• _PROBLEM TO WORK ON_
Leaving out the pictures, retype the lines from the top of the listing through the line with "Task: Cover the" exactly.
- - - -
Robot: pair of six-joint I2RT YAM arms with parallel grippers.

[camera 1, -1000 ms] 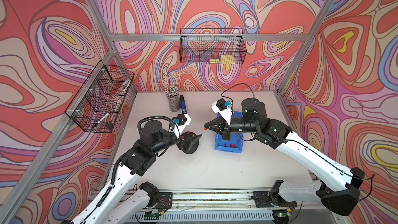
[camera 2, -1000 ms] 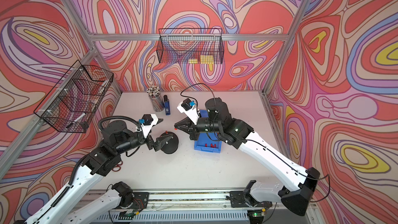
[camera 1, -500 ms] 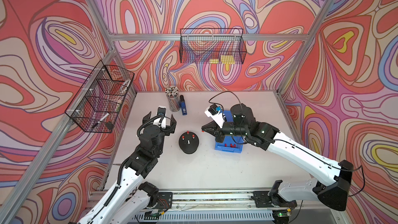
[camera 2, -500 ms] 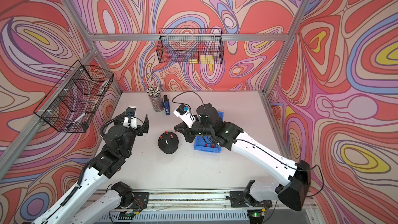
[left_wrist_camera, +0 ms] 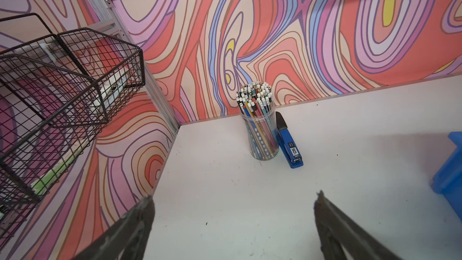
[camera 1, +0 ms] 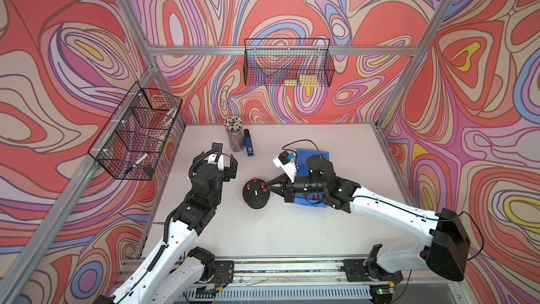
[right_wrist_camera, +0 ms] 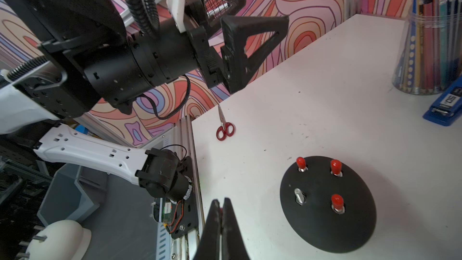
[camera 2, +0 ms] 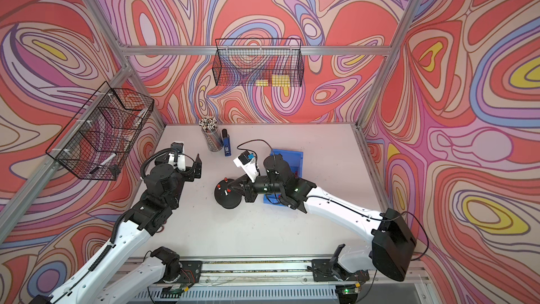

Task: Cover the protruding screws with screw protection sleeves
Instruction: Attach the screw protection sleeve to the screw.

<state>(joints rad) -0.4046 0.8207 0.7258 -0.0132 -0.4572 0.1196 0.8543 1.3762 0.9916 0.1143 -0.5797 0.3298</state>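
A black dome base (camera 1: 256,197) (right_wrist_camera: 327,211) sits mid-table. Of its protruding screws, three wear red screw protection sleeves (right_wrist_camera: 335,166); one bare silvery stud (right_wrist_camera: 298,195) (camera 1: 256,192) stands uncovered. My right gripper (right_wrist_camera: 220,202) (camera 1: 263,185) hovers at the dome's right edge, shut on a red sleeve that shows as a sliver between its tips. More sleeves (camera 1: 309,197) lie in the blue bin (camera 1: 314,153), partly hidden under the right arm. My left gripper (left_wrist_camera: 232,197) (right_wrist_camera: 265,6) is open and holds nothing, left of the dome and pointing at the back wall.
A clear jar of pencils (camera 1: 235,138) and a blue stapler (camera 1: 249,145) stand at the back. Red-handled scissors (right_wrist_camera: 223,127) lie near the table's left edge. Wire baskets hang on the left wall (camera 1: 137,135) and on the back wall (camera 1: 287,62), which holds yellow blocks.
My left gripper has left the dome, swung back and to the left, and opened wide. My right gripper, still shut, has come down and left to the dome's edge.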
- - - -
• _ANSWER SPACE_
Robot: pair of six-joint I2RT YAM arms with parallel grippers.

[camera 1, -1000 ms] 
[camera 2, -1000 ms] 
[camera 1, -500 ms] 
[camera 2, -500 ms] 
[left_wrist_camera, +0 ms] 
[camera 1, +0 ms] 
[right_wrist_camera, +0 ms] 
[camera 2, +0 ms] 

Task: Cover the protruding screws with screw protection sleeves

Nothing remains to be added to this answer.